Pictured Above: The equine lift holds the potential to help horses recover more easily from injuries. Photo: Christina Weese
Researchers at the Western College of Veterinary Medicine (WCVM) have teamed with engineers to design and build a robotic lift system to help rehabilitate horses suffering from acute injuries and other musculoskeletal problems.
Veterinarians regularly use slings to help support injured horses, but those designs significantly limit the animals’ normal activity and support all of their weight on the thorax and abdomen. This leads to further problems because of compression on the lungs and development of pressure sores.
The lift system that was designed with RMD Engineering can reduce and redistribute the weight the horse is carrying dynamically. The system allows the animal to be mobile with its weight partially or fully supported by the lift, says Julia Montgomery, a large animal internal medicine specialist at the WCVM.
“If we want to,” she says, “we can allow the horse to move around so we don’t have these issues with muscle wasting.”
Montgomery adds the lift also allows for more controlled rehabilitation of horses.
RMD Engineering owner Jim Boire says his company is built around the desire to find solutions to seemingly insurmountable problems. He has been involved with many other innovations at the University of Saskatchewan including the WCVM’s bovine tilt table, a hydraulic device for lifting cows, and a large animal positioning system for the Canadian Light Source synchrotron.
“We’re driven by helping people fix problems,” Boire says. “That’s what we like doing and that’s really what our company does.”
The idea for the equine lift originated from a similar lift system that RMD designed to help people with multiple sclerosis.
“When we meet people like James and Julia [Montgomery] that we get to work with, it just makes us smarter,” Boire says. “We really push hard to make it a team, we run things as projects and everybody has their role.”
Leg fractures are one of the most common injuries that will benefit from this new technology, but the lift can also be used with equine patients suffering from other musculoskeletal and neurological problems.
Montgomery and her research team have been conducting initial trials with the horse lift. First, they’re examining how three healthy horses tolerate hanging out for extended periods of time in the sling and prototype lift system. Next, they will use it with equine patients that have sustained limb fractures and would otherwise be euthanized.
These trials will help them determine how the lift affects the horse’s behavior and basic physiological parameters such as muscle enzymes and blood flow. They will also monitor the animals for pressure sores caused by the sling.

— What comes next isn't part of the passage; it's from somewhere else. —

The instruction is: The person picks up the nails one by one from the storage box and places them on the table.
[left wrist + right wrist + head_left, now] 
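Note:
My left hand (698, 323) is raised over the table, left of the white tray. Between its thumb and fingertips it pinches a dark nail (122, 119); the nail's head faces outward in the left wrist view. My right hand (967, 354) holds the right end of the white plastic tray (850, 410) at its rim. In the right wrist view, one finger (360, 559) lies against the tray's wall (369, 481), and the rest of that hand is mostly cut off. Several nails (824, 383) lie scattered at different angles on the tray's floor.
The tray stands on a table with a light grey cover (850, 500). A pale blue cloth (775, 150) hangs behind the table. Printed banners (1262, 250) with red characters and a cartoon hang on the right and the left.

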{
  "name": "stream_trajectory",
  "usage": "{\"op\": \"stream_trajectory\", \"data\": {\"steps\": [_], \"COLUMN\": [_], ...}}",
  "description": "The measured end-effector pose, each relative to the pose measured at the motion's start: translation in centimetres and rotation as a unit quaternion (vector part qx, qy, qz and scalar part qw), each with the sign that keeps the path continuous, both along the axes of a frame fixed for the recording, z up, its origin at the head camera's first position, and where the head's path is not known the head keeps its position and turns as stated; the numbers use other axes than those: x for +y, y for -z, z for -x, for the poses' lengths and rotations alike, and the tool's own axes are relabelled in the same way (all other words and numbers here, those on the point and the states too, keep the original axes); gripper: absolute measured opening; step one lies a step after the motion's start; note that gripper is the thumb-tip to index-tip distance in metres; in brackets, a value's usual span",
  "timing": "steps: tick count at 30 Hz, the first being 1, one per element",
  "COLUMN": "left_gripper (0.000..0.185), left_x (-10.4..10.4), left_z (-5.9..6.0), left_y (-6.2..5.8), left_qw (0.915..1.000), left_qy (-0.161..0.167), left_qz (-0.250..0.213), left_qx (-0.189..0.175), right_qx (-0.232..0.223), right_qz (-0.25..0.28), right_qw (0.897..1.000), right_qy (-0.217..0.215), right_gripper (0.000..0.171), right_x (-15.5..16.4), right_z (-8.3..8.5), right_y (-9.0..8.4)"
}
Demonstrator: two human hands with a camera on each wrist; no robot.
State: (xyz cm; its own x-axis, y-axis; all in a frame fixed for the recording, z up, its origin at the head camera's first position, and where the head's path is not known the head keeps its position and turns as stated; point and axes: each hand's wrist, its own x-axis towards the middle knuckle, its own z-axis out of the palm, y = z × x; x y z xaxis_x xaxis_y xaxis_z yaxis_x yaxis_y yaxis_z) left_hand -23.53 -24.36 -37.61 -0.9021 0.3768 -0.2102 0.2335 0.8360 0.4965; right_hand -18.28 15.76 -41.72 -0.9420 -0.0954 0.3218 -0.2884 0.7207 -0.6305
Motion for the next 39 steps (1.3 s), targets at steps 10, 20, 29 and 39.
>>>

The research team believes that the unique horse lift will decrease the pain of recovery for equine patients, shorten their recovery periods and reduce complications. As a result, it will also help to decrease treatment costs and reduce emotional distress for both the owner and horse.
“[The lift] really provides,” Montgomery says, “a novel and unique solution to a very frustrating problem that currently doesn’t have a solution.”